Василя Сёмуху многие знали в Минске как переводчика с немецкого. Окончив в свое время Московский университет, он посвятил себя переводам немецкой прозы и поэзии. Перевел «Фауста». А жил он тяжело, квартиры в Минске у него не было, скитался с семьей по частным углам. Многочисленные просьбы, с которыми он обращался к руководству СП насчет квартиры, ни к чему не привели, и Сёмуха, отчаявшись, написал письмо в немецкое посольство в Москве. Дело в том, что во время войны немцы сожгли дом его родителей, и Сёмуха просил посольство помочь ему издать перевод «Фауста» и посодействовать в получении квартиры. Письмо, разумеется, было перехвачено КГБ и возвращено в Минск с требованием принять меры.
Перед заседанием президиума писатели в кулуарах обсуждали неординарный случай. Чуть ли ни всем было жаль хорошего хлопца Сёмуху, который совершил глупость. Разве можно просить помощи у врага? Иван Чигринов сказал, что он даже под угрозой смерти так не поступил бы, потому что враг есть враг. Всегда. Некоторые говорили, что на первый раз Сёмухе можно простить. Буравкин сердито сказал, что этот номер с исключением не пройдет — не те времена. Валя Тарас лаконично заметил — всё те же.[205]

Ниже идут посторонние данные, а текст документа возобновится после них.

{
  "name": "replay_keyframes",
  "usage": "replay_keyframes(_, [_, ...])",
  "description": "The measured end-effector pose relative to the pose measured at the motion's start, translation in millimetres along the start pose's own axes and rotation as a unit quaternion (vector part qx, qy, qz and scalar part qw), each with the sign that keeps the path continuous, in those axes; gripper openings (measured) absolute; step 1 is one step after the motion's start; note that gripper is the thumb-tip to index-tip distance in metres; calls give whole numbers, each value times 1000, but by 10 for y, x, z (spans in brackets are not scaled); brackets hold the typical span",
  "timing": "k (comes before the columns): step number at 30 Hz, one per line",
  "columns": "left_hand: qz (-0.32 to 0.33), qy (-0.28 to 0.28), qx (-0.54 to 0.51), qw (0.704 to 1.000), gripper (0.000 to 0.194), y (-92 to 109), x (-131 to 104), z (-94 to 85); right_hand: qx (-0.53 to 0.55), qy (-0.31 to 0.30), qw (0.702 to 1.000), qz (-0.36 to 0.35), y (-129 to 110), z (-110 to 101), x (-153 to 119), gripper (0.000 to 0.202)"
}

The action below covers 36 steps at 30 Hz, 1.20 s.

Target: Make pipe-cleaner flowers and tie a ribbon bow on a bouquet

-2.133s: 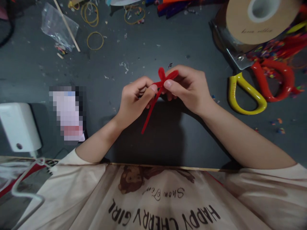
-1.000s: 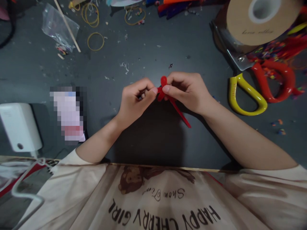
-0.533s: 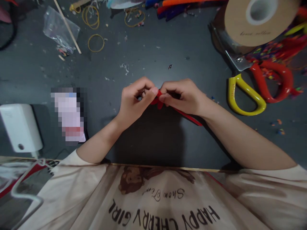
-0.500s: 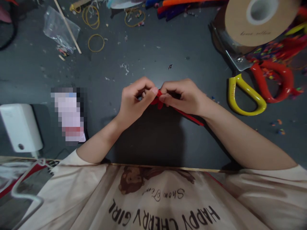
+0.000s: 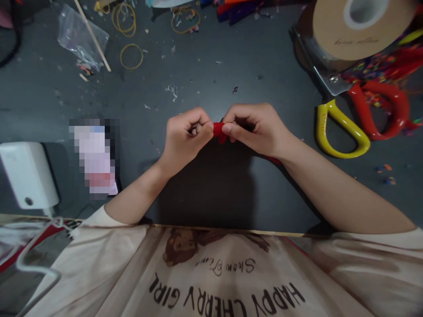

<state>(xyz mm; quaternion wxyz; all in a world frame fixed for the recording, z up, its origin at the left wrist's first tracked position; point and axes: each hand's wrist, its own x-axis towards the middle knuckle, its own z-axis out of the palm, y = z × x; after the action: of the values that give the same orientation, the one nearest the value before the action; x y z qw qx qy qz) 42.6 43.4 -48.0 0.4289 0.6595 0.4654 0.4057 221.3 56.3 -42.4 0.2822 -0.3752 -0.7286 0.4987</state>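
A small red strip [image 5: 218, 129] spans the short gap between my two hands, above the dark table near the middle of the view. My left hand [image 5: 190, 138] pinches its left end between thumb and fingers. At the other end, my right hand [image 5: 253, 127] pinches it with thumb and forefinger. A bit of red hangs just below the strip, and another red part shows under my right wrist. The fingers hide much of the red piece, so its full shape cannot be made out.
Scissors [image 5: 333, 81] with yellow and red handles lie at the right beside a ribbon spool [image 5: 363, 42]. On the left are a blurred phone [image 5: 95, 158] and a white power bank [image 5: 29, 176]. Rubber bands [image 5: 131, 57] and a plastic bag [image 5: 81, 39] lie farther back.
My hands have moved slightly apart, and more of the red strip shows between them. My right hand has turned a little, and less red shows below its wrist.
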Motion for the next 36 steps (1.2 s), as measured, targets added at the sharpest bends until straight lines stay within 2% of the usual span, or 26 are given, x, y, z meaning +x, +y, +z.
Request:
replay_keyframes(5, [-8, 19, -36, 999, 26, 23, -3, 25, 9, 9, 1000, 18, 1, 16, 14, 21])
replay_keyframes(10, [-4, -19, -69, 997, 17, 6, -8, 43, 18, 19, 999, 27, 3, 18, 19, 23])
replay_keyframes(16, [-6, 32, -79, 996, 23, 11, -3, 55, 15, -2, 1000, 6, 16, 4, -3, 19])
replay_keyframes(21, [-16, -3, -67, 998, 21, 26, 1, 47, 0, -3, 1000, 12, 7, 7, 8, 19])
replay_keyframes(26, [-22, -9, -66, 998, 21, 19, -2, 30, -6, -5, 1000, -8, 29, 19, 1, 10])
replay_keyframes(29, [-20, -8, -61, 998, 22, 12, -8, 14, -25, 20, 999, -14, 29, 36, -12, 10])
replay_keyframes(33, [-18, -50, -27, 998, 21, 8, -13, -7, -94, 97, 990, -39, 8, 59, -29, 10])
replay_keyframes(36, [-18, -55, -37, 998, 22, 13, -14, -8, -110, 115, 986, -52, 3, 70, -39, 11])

Началось разбирательство. Писатели из партбюро чуть ли не плакали от обиды, которую нанес республике-партизанке Василь Сёмуха. Иван Новиков, спецкор «Правды» в Минске, требовал самой суровой кары. (Это тот самый Новиков, который спустя год сказал об авторе этих строк: «Мне бы автомат в руки, я бы в него весь магазин…» Пилил Пестрак, никогда не служивший в армии, услышав эти слова, спросил: «Хлопчики, а сколько патронов в магазине?» «Пятьдесят два», — сказали ему знатоки. Пестрак многозначительно поднял вверх палец: «Ого!»)
В результате голосования Сёмуха был исключен из Союза почти единогласно. Воздержался один Василь Быков.
Вернувшись в Гродно, взялся за новую повесть, название которой нашел не сразу. О названии вообще думаешь в последнюю очередь, обычно тогда, когда вещь уже написана. Напрасно иные афишируют: «Начал роман, уже есть название — „Огнем закаленные“». Чаще всего из такого закала мало что получается. Знаю еще одну особенность на сей счет: у хорошей книги прозы обычно так себе название, а очень звонкое название есть признак плохой прозы. Правда, это мое субъективное мнение, и первое исключение из этого правила — произведения западных авторов, у которых и проза отличная, и названия непривычные, во всяком случае для нашего уха.
Первый импульс к написанию новой повести я получил в дороге, возвращаясь из Москвы в Гродно через Минск. До отправления поезда на Гродно у меня было много времени, и я зашел в редакцию «ЛiМа», где застал одного только главного редактора, Ничипора Пашкевича. Начался разговор, в ходе которого Ничипор проявил полный антагонизм по отношению к моим взглядам и мыслям. Кроме одной — пойти вместе в ресторан и выпить. За столиком в ресторане дискуссия продолжалась более миролюбиво, мы почти согласились друг с другом и, когда речь зашла о войне, я рассказал партизану-комсоргу Пашкевичу историю моего ранения под Кировоградом. В доказательство того, что и на фронте хватало лиха.[206] Утомленный разговором и ужином, Пашкевич умиротворенно сказал, чтобы, должно быть, окончить спор: «Ну вот, почти готовая повесть». В поезде я стал над этим думать и решил попробовать написать. Я не знал еще, что это будет — рассказ, повесть или просто воспоминание. Но намерение написать засело в голове крепко.
«Мертвым не больно» писал в основном летом и не так торопливо, как прежние повести. У меня уже так бывало и раньше, и позже повторялось, что вещи с зимней натурой писались летом и наоборот. Это, конечно, не очень хорошо. Лучше, если натура перед глазами, и ее не нужно вызывать из зрительной памяти. Так работают художники. Но некоторые писатели тоже любят писать с натуры: о весне — весной, о лесе — в лесу. У меня так не получалось. Очевидно, поэтому я мало внимания уделяю антуражу, больше — действию. Однако наверняка не знаю, как лучше. Должно быть, как кто умеет.